The pitfall here is the complexity in checkTransactionStatus. It must be thread-safe and idempotent. A race condition where two RegisterVote calls trigger the check simultaneously could lead to incorrect decisions. Using an etcd transaction to read the state and participant votes in one atomic operation mitigates this.

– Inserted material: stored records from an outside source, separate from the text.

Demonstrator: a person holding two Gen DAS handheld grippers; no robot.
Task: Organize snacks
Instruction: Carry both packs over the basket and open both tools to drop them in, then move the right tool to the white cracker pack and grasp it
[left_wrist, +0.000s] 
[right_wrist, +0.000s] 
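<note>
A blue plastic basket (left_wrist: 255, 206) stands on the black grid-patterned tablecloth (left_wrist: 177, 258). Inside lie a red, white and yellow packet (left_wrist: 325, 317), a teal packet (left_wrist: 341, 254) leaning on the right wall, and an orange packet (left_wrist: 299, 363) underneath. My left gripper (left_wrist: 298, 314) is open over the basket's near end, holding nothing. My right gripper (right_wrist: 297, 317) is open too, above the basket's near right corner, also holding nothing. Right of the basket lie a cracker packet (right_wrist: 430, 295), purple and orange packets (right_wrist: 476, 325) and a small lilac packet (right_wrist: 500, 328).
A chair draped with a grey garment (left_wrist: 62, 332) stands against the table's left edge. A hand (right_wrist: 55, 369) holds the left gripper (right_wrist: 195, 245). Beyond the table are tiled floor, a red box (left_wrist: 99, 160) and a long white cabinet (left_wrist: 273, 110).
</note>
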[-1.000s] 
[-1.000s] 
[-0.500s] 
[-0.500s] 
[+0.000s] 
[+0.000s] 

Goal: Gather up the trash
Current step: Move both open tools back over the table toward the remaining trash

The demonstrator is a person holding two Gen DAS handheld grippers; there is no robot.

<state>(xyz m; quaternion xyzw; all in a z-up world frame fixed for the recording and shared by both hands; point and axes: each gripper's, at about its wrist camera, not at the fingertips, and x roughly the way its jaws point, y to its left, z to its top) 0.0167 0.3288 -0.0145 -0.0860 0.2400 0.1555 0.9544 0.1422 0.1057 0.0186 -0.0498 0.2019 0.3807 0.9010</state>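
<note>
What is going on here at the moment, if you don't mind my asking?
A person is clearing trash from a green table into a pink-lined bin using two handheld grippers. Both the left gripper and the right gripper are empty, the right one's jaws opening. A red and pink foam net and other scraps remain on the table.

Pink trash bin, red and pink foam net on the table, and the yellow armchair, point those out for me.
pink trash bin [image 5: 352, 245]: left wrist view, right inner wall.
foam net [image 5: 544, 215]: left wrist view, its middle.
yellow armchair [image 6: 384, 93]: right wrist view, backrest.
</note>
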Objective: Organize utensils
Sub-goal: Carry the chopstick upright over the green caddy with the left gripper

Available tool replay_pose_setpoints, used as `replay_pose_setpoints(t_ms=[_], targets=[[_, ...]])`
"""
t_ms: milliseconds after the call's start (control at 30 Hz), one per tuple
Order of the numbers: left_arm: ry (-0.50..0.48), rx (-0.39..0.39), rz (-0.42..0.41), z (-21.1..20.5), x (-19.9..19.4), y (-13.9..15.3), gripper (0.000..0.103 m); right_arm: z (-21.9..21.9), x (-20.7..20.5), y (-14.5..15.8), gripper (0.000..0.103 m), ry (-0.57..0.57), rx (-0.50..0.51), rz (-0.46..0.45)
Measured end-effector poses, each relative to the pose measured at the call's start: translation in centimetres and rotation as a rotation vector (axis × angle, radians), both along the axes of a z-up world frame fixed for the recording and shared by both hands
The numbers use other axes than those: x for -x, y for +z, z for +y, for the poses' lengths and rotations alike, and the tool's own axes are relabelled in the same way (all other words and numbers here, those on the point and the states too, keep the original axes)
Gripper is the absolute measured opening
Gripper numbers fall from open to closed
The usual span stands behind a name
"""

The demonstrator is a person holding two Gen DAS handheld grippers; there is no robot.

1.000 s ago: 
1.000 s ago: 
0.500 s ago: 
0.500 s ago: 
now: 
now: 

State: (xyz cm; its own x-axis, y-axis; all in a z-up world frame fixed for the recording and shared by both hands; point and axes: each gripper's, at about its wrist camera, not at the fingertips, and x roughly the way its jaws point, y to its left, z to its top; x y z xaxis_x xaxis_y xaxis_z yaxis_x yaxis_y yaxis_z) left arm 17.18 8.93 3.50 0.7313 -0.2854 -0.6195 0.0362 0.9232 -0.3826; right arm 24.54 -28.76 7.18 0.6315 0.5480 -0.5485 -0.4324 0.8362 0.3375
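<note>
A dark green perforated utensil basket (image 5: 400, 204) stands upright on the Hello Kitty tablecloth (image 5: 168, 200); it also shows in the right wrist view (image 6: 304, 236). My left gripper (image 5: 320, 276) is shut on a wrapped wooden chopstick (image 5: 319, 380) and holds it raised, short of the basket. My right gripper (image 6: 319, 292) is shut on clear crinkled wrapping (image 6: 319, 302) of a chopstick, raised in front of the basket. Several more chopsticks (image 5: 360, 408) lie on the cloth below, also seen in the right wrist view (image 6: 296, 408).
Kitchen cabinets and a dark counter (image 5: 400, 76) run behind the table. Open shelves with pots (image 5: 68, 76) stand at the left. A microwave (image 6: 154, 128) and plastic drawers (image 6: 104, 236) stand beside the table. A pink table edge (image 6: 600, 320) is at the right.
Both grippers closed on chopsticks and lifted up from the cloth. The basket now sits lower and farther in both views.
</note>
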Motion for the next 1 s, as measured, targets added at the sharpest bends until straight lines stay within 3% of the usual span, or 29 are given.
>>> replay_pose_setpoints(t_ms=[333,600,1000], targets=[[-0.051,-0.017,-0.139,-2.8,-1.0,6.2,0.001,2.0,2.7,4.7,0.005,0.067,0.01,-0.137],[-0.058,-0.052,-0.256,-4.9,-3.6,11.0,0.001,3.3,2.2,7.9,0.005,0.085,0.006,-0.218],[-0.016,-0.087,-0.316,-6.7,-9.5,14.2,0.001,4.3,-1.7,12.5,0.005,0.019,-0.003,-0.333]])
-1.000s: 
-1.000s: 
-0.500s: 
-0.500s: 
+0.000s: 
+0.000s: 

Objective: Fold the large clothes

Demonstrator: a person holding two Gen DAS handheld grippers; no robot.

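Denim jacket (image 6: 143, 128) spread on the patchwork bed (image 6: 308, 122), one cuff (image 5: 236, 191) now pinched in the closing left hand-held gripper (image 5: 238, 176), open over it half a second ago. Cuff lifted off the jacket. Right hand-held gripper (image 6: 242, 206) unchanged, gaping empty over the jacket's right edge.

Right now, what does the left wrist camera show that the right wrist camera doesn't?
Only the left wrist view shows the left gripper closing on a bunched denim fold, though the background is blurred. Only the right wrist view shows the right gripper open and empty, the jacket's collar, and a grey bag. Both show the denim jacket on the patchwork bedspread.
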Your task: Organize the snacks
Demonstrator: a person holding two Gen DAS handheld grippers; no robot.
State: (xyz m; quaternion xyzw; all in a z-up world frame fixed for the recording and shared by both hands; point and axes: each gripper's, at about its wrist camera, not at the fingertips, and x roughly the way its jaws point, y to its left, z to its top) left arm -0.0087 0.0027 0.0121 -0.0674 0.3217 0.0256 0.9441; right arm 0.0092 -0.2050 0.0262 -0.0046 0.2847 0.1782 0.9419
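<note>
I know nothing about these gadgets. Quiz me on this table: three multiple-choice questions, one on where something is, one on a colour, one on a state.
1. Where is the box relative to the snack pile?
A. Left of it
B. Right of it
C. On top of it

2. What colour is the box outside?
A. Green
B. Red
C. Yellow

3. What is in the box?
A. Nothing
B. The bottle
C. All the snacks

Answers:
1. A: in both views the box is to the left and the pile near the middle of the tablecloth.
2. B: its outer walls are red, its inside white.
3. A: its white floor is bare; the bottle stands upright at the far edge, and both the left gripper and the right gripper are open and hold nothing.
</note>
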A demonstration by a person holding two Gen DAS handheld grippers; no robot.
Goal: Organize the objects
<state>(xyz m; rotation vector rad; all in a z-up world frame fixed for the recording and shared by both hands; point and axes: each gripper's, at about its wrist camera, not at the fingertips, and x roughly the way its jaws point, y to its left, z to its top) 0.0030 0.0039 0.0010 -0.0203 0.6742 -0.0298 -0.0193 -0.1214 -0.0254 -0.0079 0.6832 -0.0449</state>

Step 3: The Stateful Participant on EKS

This is the “easy” part. It’s a standard gRPC service that implements the Participant interface. For this example, it will just log its actions, but in a real system, it would interact with a database.

// participant/main.go
package main

import (
	"context"
	"log"
	"net"
	"sync"

	"google.golang.org/grpc"
	pb "path/to/your/gen/transaction"
)

type participantServer struct {
	pb.UnimplementedParticipantServer
	preparedTxs sync.Map // In-memory store for prepared transactions state
}

// Prepare simulates locking a resource and writing to a write-ahead-log.
func (s *participantServer) Prepare(ctx context.Context, req *pb.PrepareRequest) (*pb.PrepareResponse, error) {
	log.Printf("Received Prepare for transaction %s", req.TransactionId)
	
	// In a real system:
	// 1. Begin a database transaction.
	// 2. Perform the required writes.
	// 3. DO NOT COMMIT.
	// 4. Store the transaction state in a durable log.
	
	// Simulate success
	s.preparedTxs.Store(req.TransactionId, "prepared")
	log.Printf("Transaction %s prepared locally.", req.TransactionId)
	return &pb.PrepareResponse{Vote: pb.Vote_VOTE_COMMIT}, nil
}

// Commit finalizes the change.
func (s *participantServer) Commit(ctx context.Context, req *pb.CommitRequest) (*pb.CommitResponse, error) {
	log.Printf("Received Commit for transaction %s", req.TransactionId)
	
	state, ok := s.preparedTxs.Load(req.TransactionId)
	if !ok || state != "prepared" {
		log.Printf("ERROR: Commit called for unknown or non-prepared tx %s", req.TransactionId)
		// This is a serious error state that requires manual intervention.
		return &pb.CommitResponse{}, nil
	}
	
	// In a real system:
	// 1. Commit the database transaction.
	// 2. Clean up the durable log entry.
	s.preparedTxs.Store(req.TransactionId, "committed")
	log.Printf("Transaction %s committed.", req.TransactionId)
	return &pb.CommitResponse{}, nil
}

func (s *participantServer) Abort(ctx context.Context, req *pb.AbortRequest) (*pb.AbortResponse, error) {
	log.Printf("Received Abort for transaction %s", req.TransactionId)
	
	// In a real system:
	// 1. Rollback the database transaction.
	// 2. Clean up the durable log entry.
	s.preparedTxs.Delete(req.TransactionId)
	log.Printf("Transaction %s aborted.", req.TransactionId)
	return &pb.AbortResponse{}, nil
}

func main() {
	lis, err := net.Listen("tcp", ":50052")
	if err != nil {
		log.Fatalf("failed to listen: %v", err)
	}
	grpcServer := grpc.NewServer()
	pb.RegisterParticipantServer(grpcServer, &participantServer{})
	log.Println("EKS Participant server listening on :50052")
	if err := grpcServer.Serve(lis); err != nil {
		log.Fatalf("failed to serve: %v", err)
	}
}

Step 4: The Ephemeral Participant - Google Cloud Function

This is where the architecture gets ugly, a direct consequence of forcing a blocking protocol onto a non-blocking, ephemeral execution model. A Cloud Function cannot host a gRPC server to receive Commit/Abort calls. Therefore, it must change its role from a passive participant to an active client that polls for the final decision.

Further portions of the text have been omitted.